About Me
Epidemiologist, data scientist, developer. Master’s in Epidemiology from McGill. Master’s in Computer and Information Technology from University of Pennsylvania. Co-author of many peer-reviewed publications. Experienced in epidemiologic and biostatistical methods, developing autonomous AI agent systems, and building inferential and predictive models for clinical applications. Expert in diverse real-world data sources (EMR, claims, next-gen sequencing), clinical trial data and standards, and multi-language development (R, Python, SQL, STAN, C++).
Contact
Technical Skills
Domain Expertise: Epidemiology, real-world evidence (RWE), observational study design, oncology drug development, biostatistics, causal inference
Generative AI:
- Frameworks: LangGraph, LangChain
- Context: retrieval-augmented generation (RAG), LLM fine-tuning, Model Context Protocol (MCP) deployment
- Inference: API integration (Portkey, Azure, AWS, OpenAI), local model deployment (ollama, Jan, MLStudio)
- Preferred LLMs and tools: Claude Opus 4.6 + GitHub Copilot or Claude Code (mostly in-line edits, moderate use of agent mode), Gemini 3 Pro (deep research tools)
Programming and Modeling:
- Data science / Statistics: R (expert; base R, tidyverse, data.table, R6), Python (expert; pandas, scikit-learn, pytorch)
- Bayesian modeling: Stan, JAGS
- Database: SQL
- Compiled / low-level: Java, C++
Interactive Applications & Visualization:
- Dashboards: Quarto, R Shiny, Python Streamlit, Python Chainlit
- Visualization: ggplot2, plotly, matplotlib
MLOps & Scientific Reproducibility:
- Environments: Docker/Podman, renv/virtualenv, uv
- Version Control: Git, GitHub / GitLab
Education
Master of Computer and Information Technology | University of Pennsylvania | 2026
Master of Science, Epidemiology | McGill University | 2016
Bachelor of Science, Chemistry | Wake Forest University | 2010
Experience
Principal Data Innovation Specialist | Genentech | 10/2025 - Present
Design and scale innovative solutions to support real-world and clinical data strategy. Lead the global real-world data analytics community (knowledge sharing, networking). Prototype autonomous agentic systems (RAG agents) to automate complex epidemiological workflows and enable and drive adoption of agentic frameworks (Claude code, GitHub copilot + MCP agents, Aider).
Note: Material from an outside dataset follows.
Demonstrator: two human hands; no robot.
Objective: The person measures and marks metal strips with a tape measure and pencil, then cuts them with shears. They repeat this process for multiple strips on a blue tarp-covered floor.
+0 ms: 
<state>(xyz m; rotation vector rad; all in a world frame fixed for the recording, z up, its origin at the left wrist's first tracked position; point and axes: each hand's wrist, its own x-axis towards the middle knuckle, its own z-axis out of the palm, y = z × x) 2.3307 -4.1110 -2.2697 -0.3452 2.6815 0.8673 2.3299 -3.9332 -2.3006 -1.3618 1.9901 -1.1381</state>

Principal Data Scientist | Genentech | 8/2024 - 10/2025
Designed and execute real-world/observational epidemiologic studies using EMR, claims, and NGS data to support product development in oncology. Developed dashboards, R packages, subject-matter expert Docker imgaes to support drug development and improve research reproducibility.
Senior Data Scientist | Genentech | 10/2021 - 8/2024
Data Scientist | Genentech | 3/2020 - 10/2021
Clinical Data Scientist | Verana Health | 11/2019 - 3/2020
Designed and executed real-world data epidemiologic studies in ophthalmology and neurology using proprietary EMR data. Mapped unstructured EMR data to structured clinical features.
Fellow | The Data Incubator | 9/2019 - 11/2019
Participated in an advanced, 8-week data science program designed to transition academic researchers to industry research. Created a Heroku app to predict the likelihood of drug approval from a clinical trial abstract using natural language processing.
Consultant | IQVIA | 8/2017 – 9/2019
Designed and managed studies of drug safety and effectiveness in secondary datasets for market access (single arm, historical comparator), label expansion, and post-marketing surveillance. Researched rare disease prevalence through literature reviews and steady-state disease modeling. Evaluated risk evaluation and mitigation strategy effectiveness.
Research Assistant | Lady Davis Institute | 7/2016 - 7/2017
Developed a method for a unique missing data problem in distributed data and evaluated its effectiveness in >1000GB of simulated patient-level data via a super-computer and in real EMR data from 59,957 patients in the UK. Designed a study advocating for increased study population restriction to reduce bias.
Research Assistant | Jill Baumgartner’s Group | 8/2014 – 6/2016
Conducted household air pollution measurements in China, creating an R program at the field site to convert raw sensor data from to climate modeling inputs. Analyzed the composition of 20 air pollution samples to identify pollution sources that generate high oxidative potential with factor analysis.
Senior Media Analyst | iCrossing | 11/2012 – 7/2014
Analyzed marketing data using a proprietary software.
Research Fellow | New York University | 8/2011 – 8/2012
Developed methods for chemical synthesis and instructed classes and laboratories.
Fulbright Fellow | US Department of State | 9/2010 – 5/2011
Taught English to French high schoolers and conducted sociologic researche informed by primary data collection.